Work task »
Whenever a line in this data holds the word "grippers", report that line in full.

Start of Provided material

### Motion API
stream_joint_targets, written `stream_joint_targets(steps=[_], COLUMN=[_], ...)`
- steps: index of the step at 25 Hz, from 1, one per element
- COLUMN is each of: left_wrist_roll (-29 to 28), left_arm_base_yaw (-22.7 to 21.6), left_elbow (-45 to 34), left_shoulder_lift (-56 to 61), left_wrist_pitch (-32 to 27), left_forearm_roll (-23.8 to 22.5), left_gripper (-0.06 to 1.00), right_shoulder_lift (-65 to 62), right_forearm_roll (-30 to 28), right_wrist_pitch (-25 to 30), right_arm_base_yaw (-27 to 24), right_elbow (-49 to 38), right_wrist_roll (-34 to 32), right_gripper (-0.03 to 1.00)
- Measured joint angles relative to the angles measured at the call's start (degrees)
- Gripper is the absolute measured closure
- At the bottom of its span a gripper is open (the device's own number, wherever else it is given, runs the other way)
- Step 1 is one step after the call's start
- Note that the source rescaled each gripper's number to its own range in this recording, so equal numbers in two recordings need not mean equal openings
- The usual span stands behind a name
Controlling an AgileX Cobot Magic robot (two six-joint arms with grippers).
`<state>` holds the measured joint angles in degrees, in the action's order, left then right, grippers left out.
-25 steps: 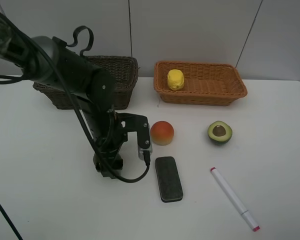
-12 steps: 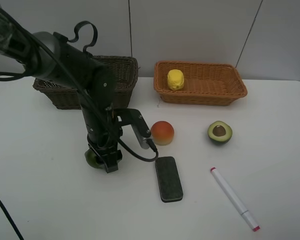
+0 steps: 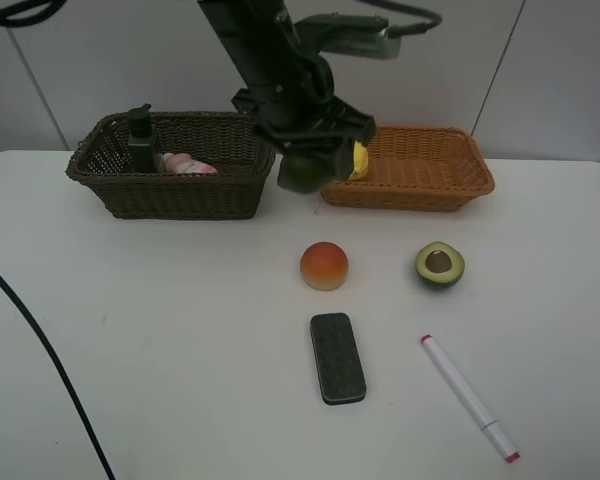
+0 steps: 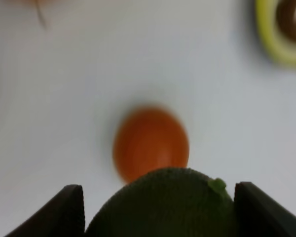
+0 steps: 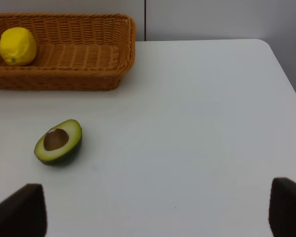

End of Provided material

Answer space »
Controlling an AgileX Cobot Magic robot (two six-joint arms with grippers).
`<state>` holds the measured joint angles in degrees, in the action's order, left then right, grippers left out.

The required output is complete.